THE TASK:
Repeat the data word for word. Do not include the pictures.

RECORDED DATA:
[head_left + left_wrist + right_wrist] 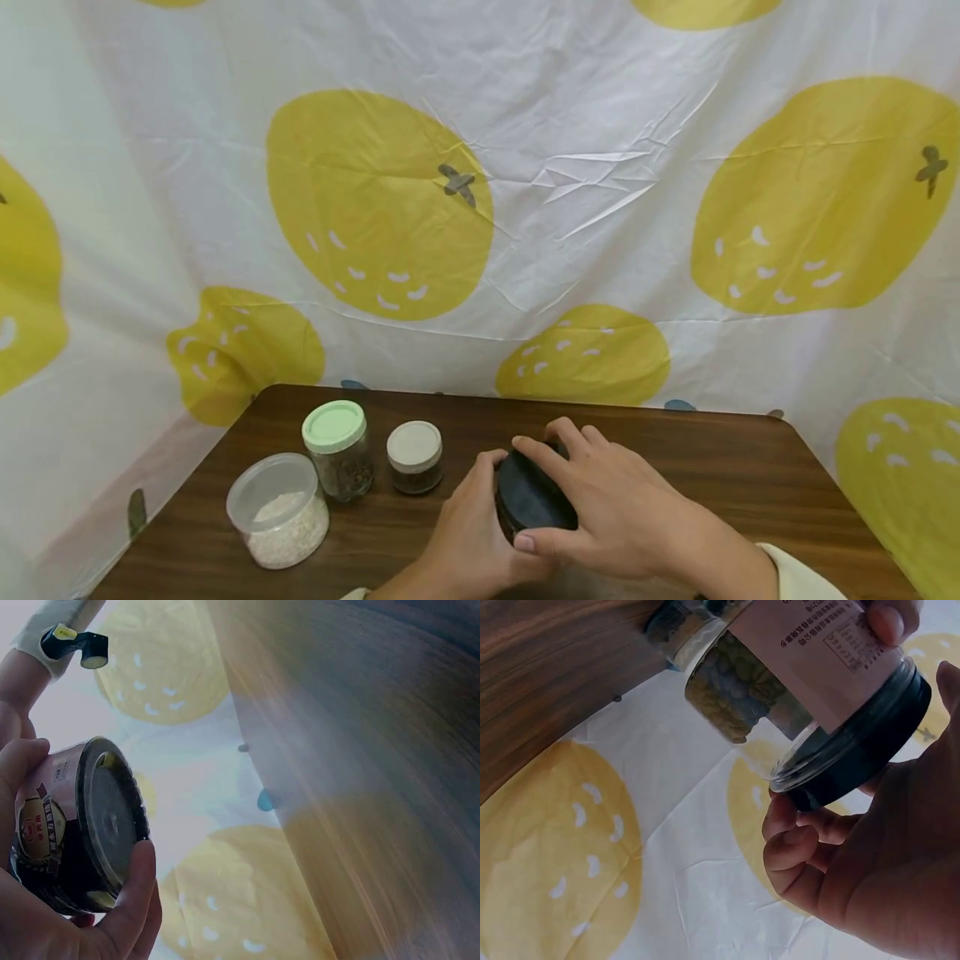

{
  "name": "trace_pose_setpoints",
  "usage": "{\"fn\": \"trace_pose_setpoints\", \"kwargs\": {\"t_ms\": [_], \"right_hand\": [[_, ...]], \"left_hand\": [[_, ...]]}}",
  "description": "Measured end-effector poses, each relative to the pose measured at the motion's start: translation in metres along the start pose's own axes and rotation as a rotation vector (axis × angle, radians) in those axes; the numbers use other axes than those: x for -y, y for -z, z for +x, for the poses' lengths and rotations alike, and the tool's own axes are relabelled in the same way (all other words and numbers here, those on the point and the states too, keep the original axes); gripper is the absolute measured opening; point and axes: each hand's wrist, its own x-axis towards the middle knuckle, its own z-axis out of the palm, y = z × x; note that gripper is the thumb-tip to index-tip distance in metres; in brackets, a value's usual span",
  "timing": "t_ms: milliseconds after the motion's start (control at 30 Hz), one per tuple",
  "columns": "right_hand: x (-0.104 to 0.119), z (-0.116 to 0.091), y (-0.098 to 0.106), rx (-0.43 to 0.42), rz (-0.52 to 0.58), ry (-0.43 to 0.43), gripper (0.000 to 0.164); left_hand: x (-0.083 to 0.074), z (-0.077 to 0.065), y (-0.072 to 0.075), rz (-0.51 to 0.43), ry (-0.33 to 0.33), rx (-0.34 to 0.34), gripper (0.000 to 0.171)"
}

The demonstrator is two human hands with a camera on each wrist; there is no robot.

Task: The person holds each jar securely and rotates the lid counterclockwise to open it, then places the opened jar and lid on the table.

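A clear jar with a black screw lid point(532, 496) is held between both hands above the table's near middle. My left hand point(472, 533) grips its body, with fingers wrapped around the side in the left wrist view. My right hand point(611, 508) holds the lid from above, its thumb and fingers curled over the rim. In the right wrist view the jar point(810, 667) is tilted, with a printed paper label and greenish seed-like pieces inside. The lid is on the jar. A dark label with a round emblem shows on the jar point(45, 840) in the left wrist view.
Left of my hands on the brown wooden table point(675, 450) stand a lidless clear tub point(285, 533) of pale grains, a green-lidded jar point(337, 450) with dark contents, and a small white-lidded jar point(415, 457). A lemon-print cloth point(570, 250) hangs around the table.
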Motion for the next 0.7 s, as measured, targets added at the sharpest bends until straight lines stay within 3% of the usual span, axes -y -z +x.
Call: {"fn": "trace_pose_setpoints", "kwargs": {"t_ms": [167,367,533,700], "right_hand": [[0.0005,0.0016,-0.0001,-0.007,-0.025,-0.003,0.081],[0.001,0.0032,-0.0014,-0.021,-0.032,0.008,0.08],[0.0005,0.0032,-0.0029,-0.025,-0.04,0.025,0.081],[0.0003,0.0029,-0.0036,-0.032,-0.04,0.059,0.078]], "left_hand": [[-0.0002,0.0011,-0.004,0.008,-0.002,-0.013,0.099],[0.0029,0.0013,-0.005,0.011,-0.06,0.001,0.098],[0.0057,0.0024,-0.0042,-0.064,-0.081,0.037,0.085],[0.009,0.0031,-0.0029,-0.143,-0.092,0.067,0.083]]}}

WRITTEN SOLUTION:
[head_left + left_wrist + right_wrist] 

{
  "name": "trace_pose_setpoints",
  "usage": "{\"fn\": \"trace_pose_setpoints\", \"kwargs\": {\"t_ms\": [_], \"right_hand\": [[_, ...]], \"left_hand\": [[_, ...]]}}",
  "description": "Measured end-effector poses, each relative to the pose measured at the motion's start: translation in metres along the start pose's own axes and rotation as a rotation vector (axis × angle, radians) in those axes; the numbers use other axes than those: x for -y, y for -z, z for +x, for the poses' lengths and rotations alike, and the tool's own axes are relabelled in the same way (all other words and numbers here, those on the point and the states too, keep the original axes); gripper is the absolute measured opening; point and axes: each hand's wrist, its own x-axis towards the middle knuckle, its own z-axis out of the palm, y = z × x; note that gripper is the thumb-tip to index-tip distance in metres; in brackets, a value's usual span",
  "timing": "t_ms: milliseconds after the motion's start (control at 30 Hz), one per tuple",
  "columns": "right_hand: x (-0.104 to 0.119), z (-0.116 to 0.091), y (-0.098 to 0.106), rx (-0.43 to 0.42), rz (-0.52 to 0.58), ry (-0.43 to 0.43), gripper (0.000 to 0.164); left_hand: x (-0.083 to 0.074), z (-0.077 to 0.065), y (-0.072 to 0.075), rz (-0.51 to 0.43), ry (-0.33 to 0.33), rx (-0.34 to 0.34), gripper (0.000 to 0.171)"
}

The demonstrator is two human hands with a camera on each wrist; there is no robot.

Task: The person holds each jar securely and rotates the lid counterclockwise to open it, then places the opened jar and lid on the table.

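A clear jar with a black screw lid point(532, 496) is held between both hands above the table's near middle. My left hand point(472, 533) grips its body, with fingers wrapped around the side in the left wrist view. My right hand point(611, 508) holds the lid from above, its thumb and fingers curled over the rim. In the right wrist view the jar point(810, 667) is tilted, with a printed paper label and greenish seed-like pieces inside. The lid is on the jar. A dark label with a round emblem shows on the jar point(45, 840) in the left wrist view.
Left of my hands on the brown wooden table point(675, 450) stand a lidless clear tub point(285, 533) of pale grains, a green-lidded jar point(337, 450) with dark contents, and a small white-lidded jar point(415, 457). A lemon-print cloth point(570, 250) hangs around the table.
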Motion for the next 0.7 s, as measured, targets added at the sharpest bends until straight lines stay within 3% of the usual span, axes -y -z +x.
Call: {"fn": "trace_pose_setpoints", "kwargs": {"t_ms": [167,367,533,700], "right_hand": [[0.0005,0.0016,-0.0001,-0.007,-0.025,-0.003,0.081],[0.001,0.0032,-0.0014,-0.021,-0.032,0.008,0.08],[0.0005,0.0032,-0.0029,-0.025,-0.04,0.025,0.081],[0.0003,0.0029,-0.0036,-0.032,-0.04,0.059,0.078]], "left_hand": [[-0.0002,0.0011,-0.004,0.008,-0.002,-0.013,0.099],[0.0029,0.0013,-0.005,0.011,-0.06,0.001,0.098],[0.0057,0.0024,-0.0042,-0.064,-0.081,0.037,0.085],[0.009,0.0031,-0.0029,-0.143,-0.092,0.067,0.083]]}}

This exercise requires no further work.